G1 Climax 31 B Block 
YOSHI-HASHI (4) def. Tama Tonga (2)

It’s been really interesting to follow the booking of the B Block this year. With Jeff Cobb and Kazuchika Okada both at ten points coming into this show in Kochi, almost two-thirds of the wrestlers in this block were either already eliminated, or on the verge of being eliminated. That means that this show (and other B Block events going forward) are going to feature multiple tournament matches with no real stakes attached to them, aside from moving up in the standings and (as Kevin Kelly mentioned a couple of times) proving that they deserve to be in the field next year. This was one of those matches, as YOSHI-HASHI picked up a win over Tama Tonga to move to four points. The bout went just over thirteen minutes, and it was a pretty solid one from start to finish. YOSHI-HASHI actually managed to have the early advantage, though Tama Tonga would respond with offense of his own, and it eventually became a more even affair down the stretch. Eventually, after an enjoyable closing stretch, YOSHI-HASHI managed to connect with Karma to score the victory. Even though he’s sitting at two points with a 1-5 record, I continue to be impressed by Tama Tonga in this tournament.

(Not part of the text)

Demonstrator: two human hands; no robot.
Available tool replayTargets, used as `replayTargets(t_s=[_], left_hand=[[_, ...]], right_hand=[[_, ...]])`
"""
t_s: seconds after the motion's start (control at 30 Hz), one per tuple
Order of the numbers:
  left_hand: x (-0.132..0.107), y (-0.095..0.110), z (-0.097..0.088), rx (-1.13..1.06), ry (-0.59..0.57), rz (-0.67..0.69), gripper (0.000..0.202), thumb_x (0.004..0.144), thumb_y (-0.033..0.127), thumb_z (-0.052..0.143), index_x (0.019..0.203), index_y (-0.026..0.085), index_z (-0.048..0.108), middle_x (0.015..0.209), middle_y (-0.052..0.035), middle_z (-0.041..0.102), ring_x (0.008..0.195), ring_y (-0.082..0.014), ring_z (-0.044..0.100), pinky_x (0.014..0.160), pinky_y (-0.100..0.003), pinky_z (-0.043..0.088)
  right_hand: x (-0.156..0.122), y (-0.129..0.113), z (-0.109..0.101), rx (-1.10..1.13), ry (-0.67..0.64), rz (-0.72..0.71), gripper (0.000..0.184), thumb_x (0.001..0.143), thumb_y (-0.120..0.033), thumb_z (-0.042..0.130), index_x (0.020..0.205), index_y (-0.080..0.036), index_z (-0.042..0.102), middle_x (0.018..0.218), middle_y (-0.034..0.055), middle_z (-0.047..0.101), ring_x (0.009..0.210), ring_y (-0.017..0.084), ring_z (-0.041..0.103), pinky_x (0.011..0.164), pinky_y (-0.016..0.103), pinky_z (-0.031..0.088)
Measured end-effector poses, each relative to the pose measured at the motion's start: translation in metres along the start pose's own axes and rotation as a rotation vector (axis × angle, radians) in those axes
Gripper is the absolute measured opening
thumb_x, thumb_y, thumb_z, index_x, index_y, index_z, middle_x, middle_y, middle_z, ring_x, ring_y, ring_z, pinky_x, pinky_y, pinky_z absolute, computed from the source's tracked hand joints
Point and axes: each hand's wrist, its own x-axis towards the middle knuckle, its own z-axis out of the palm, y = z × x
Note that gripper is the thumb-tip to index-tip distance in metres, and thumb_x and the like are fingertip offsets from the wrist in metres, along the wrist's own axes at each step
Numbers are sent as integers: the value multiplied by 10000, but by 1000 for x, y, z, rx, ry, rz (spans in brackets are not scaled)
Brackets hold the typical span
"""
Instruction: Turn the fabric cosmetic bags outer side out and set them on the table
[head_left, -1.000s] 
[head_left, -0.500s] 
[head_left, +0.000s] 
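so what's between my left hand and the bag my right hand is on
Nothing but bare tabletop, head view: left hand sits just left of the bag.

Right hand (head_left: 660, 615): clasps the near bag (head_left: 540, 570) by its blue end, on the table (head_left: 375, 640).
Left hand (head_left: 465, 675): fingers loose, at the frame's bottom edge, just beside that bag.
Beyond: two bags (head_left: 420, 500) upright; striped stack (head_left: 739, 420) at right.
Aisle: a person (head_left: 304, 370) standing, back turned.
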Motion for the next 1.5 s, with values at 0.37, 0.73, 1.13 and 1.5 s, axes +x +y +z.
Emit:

While this was by no means his best match, he continues to put in the effort, and the absence of any interference from Jado (or any other Bullet Club shenanigans) is a welcomed change of pace when compared to the last time Tama Tonga was in the G1 Climax. ***1/4

G1 Climax 31 B Block
Hirooki Goto (4) def. Chase Owens (2)

The second tournament match on this card was another one where both competitors were pretty much out of it. I used the phrase “pretty much out of it”, because Chase Owens still had a small sliver of hope, since he hadn’t wrestled Okada yet, and theoretically could’ve forced a wacky tie if he won out (including a win over Okada) and if both Okada and Cobb lost out. Of course, we didn’t need to worry about any of that after this match, as Goto picked up the victory here after he managed to counter a Package Piledriver attempt into the GTR for the win. These two had a really enjoyable match that was packed with action right from the start, as Owens went right after Goto with a variety of dropkicks (a charging dropkick, one through the ropes, and a missile dropkick). Once Goto was able to fight back, it was a real back-and-forth affair, and I thought the amount of time it got (about twelve minutes or so) was perfect for these two in this spot. Owens did come close to getting the win, but as mentioned earlier, Goto came out with the win to get to four points. Owens continues to have a very solid tournament from an in-ring standpoint, and the same can be said for Goto. Unfortunately for the both of them, the only thing they can do at this stage is to get as many points as possible before the end of the tournament. ***1/2

G1 Climax 31 B Block
Jeff Cobb (12) def. SANADA (4)

This was a very crucial match for both competitors. For Jeff Cobb, he was looking to be the first person in either block to reach twelve points. As for SANADA, he desperately needed a win to just stay alive. When the dust settled, Jeff Cobb would emerge with the victory, which officially eliminated SANADA from the contention to win the block. It’s wild that last year’s B Block winner was eliminated this early, but it just goes to show that New Japan is fully committed to this story of Cobb and Okada being a level above everyone else in this block (more on Okada later). As for the match itself, I thought it was a really good bout. Cobb showed off his power in the opening minutes of the match, and just dominated SANADA aside from a few moments here and there. However, once SANADA managed to get an opening when he went after Cobb’s knee (which Kevin Kelly noted was an injury that Cobb had earlier this year). The second half of the match was a more back-and-forth battle, with both men trading big moves while finding counters to others. SANADA tried the Skull End and the O’Connor Roll, but Cobb was able to use his size and strength to keep the match going. The finish came when SANADA attempted to do the moonsault into the Skull End, but Cobb countered it into the Tour Of The Islands, and got the pin. Again, a very strong bout between these two. Not much else to say other than Cobb continues to run through the competition in this year’s G1 Climax. ***3/4

G1 Climax 31 B Block
EVIL (10) def. IWGP United States Champion Hiroshi Tanahashi (6)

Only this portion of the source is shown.